Kakkad Jasleen, Jain Shraddha, Reddy Venkat, Saboo Keyur, Naseri Suhit
Otolaryngology - Head and Neck Surgery, Jawaharlal Nehru Medical College, Datta Meghe Institute of Higher Education and Research, Wardha, IND.
General Medicine, Jawaharlal Nehru Medical College, Datta Meghe Institute of Higher Education and Research, Wardha, IND.
Cureus. 2024 Jan 30;16(1):e53219. doi: 10.7759/cureus.53219. eCollection 2024 Jan.
Post-burn necrotizing fasciitis (PBNF) is a serious and potentially life-threatening infection that occurs after a burn injury. It is characterized by rapid destruction of soft tissue and muscle and is usually caused by a bacterial infection. Diabetic ketoacidosis (DKA) is another serious complication of diabetes, which can occur when the body does not have enough insulin to break down glucose for energy. This causes the body to start breaking down fat for energy instead, leading to various complications. The present study discusses the association between PBNF and DKA in a patient with diabetes. Here is a case of a post-auricular abscess and a precipitated DKA. The abscess was located near the site of the previous burn injury that happened 20 years ago and was believed to have developed as a result of thick scar tissue. The patient was given adequate hydration, intravenous antibiotics, and insulin therapy. However, the abscess continued to grow with increasing insulin requirements and the patient underwent incision and drainage to remove the infected tissue, and an aggressive debridement was carried out. Thus, this case highlights the importance of closely monitoring blood sugar levels in patients with a history of burn injury and diabetes, as well as the potential for infections to precipitate DKA. Timely intervention, including incision and drainage, can lead to successful resolution of symptoms and improved outcomes.

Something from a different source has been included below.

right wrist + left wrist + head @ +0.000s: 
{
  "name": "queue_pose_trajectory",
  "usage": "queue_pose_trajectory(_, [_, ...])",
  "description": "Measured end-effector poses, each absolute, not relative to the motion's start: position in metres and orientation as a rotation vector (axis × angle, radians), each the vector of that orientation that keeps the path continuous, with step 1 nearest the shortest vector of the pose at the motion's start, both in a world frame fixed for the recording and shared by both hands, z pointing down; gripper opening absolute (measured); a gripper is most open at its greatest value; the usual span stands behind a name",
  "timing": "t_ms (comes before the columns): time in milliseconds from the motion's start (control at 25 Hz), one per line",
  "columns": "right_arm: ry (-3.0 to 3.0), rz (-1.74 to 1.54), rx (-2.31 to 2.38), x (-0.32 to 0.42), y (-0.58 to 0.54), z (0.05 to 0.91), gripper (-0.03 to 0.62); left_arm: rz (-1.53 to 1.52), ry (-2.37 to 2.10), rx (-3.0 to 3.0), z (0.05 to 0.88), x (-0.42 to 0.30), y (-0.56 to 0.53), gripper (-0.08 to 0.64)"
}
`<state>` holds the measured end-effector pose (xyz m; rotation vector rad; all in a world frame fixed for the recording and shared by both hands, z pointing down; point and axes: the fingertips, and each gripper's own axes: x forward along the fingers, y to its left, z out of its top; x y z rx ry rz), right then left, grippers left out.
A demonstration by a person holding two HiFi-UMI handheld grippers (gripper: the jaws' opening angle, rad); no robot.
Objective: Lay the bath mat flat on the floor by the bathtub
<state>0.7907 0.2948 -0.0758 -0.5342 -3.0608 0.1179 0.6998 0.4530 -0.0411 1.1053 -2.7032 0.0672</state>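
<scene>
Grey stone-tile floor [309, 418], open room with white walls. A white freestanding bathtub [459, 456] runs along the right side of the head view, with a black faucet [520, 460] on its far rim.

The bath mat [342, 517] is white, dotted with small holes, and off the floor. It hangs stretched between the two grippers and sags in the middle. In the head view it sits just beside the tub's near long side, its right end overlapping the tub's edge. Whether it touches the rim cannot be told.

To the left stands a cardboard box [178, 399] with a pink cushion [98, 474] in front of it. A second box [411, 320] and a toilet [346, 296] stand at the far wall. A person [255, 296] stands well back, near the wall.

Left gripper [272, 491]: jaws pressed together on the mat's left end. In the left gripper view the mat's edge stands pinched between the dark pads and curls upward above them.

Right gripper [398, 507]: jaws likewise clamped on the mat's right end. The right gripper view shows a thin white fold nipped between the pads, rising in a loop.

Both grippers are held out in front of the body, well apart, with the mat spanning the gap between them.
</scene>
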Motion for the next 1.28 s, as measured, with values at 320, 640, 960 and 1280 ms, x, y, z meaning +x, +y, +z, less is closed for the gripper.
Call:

烧伤后坏死性筋膜炎(PBNF)是一种烧伤后发生的严重且可能危及生命的感染。其特征是软组织和肌肉迅速破坏,通常由细菌感染引起。糖尿病酮症酸中毒(DKA)是糖尿病的另一种严重并发症,当身体没有足够的胰岛素来分解葡萄糖以供能时就会发生。这会导致身体转而分解脂肪以供能,从而引发各种并发症。本研究探讨了一名糖尿病患者中PBNF与DKA之间的关联。这里有一个耳后脓肿并诱发DKA的病例。脓肿位于20年前发生的既往烧伤部位附近,据信是由于厚厚的瘢痕组织而形成的。患者接受了充分的补液、静脉抗生素治疗和胰岛素治疗。然而,随着胰岛素需求量增加,脓肿持续增大,患者接受了切开引流以清除感染组织,并进行了积极的清创。因此,该病例凸显了密切监测有烧伤和糖尿病病史患者血糖水平的重要性,以及感染诱发DKA的可能性。及时干预,包括切开引流,可导致症状成功缓解并改善预后。